Throughout classical antiquity the Celts spoke Celtic languages, and formed a series of tribes, cultures and identities, notably the Picts and Gaels in the north and the Britons in the south. The Britons were themselves a divided people; although they shared the Brythonic languages, they were tribal, and divided into regional societies, and within them sub-groups. Examples of these tribal societies were the Brigantes in the north, and the Ordovices, the Demetae, the Silures and the Deceangli in the west. In the extreme southwest, what was to become Cornwall, were the Dumnonii and Cornovii, who lived in the Kingdom of Dumnonia. The Roman conquest of Britain in the 1st century introduced Romans to Britain, who upon their arrival initially recorded the Dumnonii, but later reported on the Cornovii, who were possibly a sub-group of the Dumnonii. Although the Romans colonised much of central and southern Britain, Dumnonia was "virtually unaffected" by the conquest; Roman rule had little or no impact on the region, meaning it could flourish as a semi- or fully independent kingdom which evidence shows was sometimes under the dominion of the kings of the Britons, and sometimes to have been governed by its own Dumnonian monarchy, either by the title of duke or king.
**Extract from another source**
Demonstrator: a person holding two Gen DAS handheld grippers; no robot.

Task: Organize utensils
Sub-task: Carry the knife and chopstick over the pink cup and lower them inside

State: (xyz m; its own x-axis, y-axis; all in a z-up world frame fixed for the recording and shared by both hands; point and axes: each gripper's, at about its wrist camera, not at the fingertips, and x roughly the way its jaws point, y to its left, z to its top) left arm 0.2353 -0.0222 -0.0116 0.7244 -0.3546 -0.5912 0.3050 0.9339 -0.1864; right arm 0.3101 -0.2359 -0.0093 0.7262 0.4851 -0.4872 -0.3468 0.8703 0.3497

This petty kingdom shared strong linguistic, political and cultural links with Brittany, a peninsula on continental Europe south of Cornwall inhabited by Britons; the Cornish and Breton languages were nearly indistinguishable in this period, and both Cornwall and Brittany remain dotted with dedications to the same Celtic saints.

The Sack of Rome in the year 410 prompted a complete Roman departure from Britain, and Cornwall then experienced an influx of Celtic Christian missionaries from Ireland who had a profound effect upon the early Cornish people, their culture, faith and architecture. The ensuing decline of the Roman Empire encouraged the Anglo-Saxon invasion of Britain. The Angles, Jutes, Frisii and Saxons, Germanic peoples from northern Europe, established petty kingdoms and settled in different regions of what was to become England, and parts of southern Scotland, progressively defeating the Britons in battle. The Saxons of the Kingdom of Wessex in particular were expanding their territory westwards towards Cornwall. The Cornish were frequently embattled with the West Saxons, who used their Germanic word walha (modern English: Welsh) meaning "stranger" or "foreigner", to describe their opponents, later specifying them as the Westwalas (West Welsh) or Cornwalas (the Cornish). Conflict continued until King Athelstan of England determined that the River Tamar be the formal boundary between the West Saxons and the Cornish in the year 936, making Cornwall one of the last retreats of the Britons encouraging the development of a distinct Cornish identity; Brittonic culture in Britain became confined to Cornwall, parts of Devon, North West England, South West Scotland and Wales. Although a treaty was agreed, Anglo-Saxon political influence stretched westwards until some time in the late 10th century when "Cornwall was definitively incorporated into the Kingdom of England".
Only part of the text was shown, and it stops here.